The Institute of Maternal and Child Health (IMCH) is a 1100 bed tertiary care center dedicated to maternal and child health care. The Institute of Maternal and Child Health of Medical College is a regional diagnostic centre for Primary Immunodeficiency Disorders. This collaborative centre provides clinical care as well as genetic diagnosis for patients with primary immunodeficiency disorders. This collaborative centre is part of the Genomics for Understanding Rare Diseases India Alliance Network (GUaRDIAN) Initiative.

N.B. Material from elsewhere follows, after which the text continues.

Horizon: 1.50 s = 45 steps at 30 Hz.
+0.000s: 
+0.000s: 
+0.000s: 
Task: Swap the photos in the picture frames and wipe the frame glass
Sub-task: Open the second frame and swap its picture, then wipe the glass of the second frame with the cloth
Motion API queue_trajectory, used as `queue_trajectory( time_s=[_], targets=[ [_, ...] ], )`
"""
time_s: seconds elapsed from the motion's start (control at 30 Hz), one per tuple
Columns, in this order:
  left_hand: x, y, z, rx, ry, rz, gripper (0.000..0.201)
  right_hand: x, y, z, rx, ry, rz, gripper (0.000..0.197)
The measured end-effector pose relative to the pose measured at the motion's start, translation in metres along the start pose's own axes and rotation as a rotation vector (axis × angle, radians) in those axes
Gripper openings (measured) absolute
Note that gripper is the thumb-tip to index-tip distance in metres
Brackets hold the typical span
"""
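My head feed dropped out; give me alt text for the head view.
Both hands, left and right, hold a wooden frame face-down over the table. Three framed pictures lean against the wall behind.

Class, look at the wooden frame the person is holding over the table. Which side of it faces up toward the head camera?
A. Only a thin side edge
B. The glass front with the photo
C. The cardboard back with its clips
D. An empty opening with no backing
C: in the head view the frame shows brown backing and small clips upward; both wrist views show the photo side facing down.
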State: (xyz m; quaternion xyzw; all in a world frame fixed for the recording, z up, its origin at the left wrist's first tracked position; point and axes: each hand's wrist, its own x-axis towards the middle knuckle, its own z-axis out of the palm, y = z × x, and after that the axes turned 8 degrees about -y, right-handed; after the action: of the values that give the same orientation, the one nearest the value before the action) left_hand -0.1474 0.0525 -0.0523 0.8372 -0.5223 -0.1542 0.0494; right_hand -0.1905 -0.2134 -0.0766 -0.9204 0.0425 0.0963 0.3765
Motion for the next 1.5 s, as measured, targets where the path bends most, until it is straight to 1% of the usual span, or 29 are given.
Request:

=== Institute of Palliative Medicine ===
The Institute of Palliative Medicine (IPM) is a WHO collaborative centre for Community participation in Palliative Care and Long term Care It was initially set up in 1993, as a pain relief clinic for terminal cancer patients, run by Dr M. R. Rajagopal and Dr Suresh Kumar. Today, it is the nodal institution for palliative care in Kerala, providing training to doctors, nurses and volunteers. Since the vast majority of India's palliative care sites – 841 out of 908 – are located in Kerala, the Institute of Palliative Medicine leads the largest palliative care network in India.

=== Institute of Mental Health and Neurosciences ===
The Institute of Mental Health and Neurosciences (IMHANS) is an autonomous institute under the government of Kerala.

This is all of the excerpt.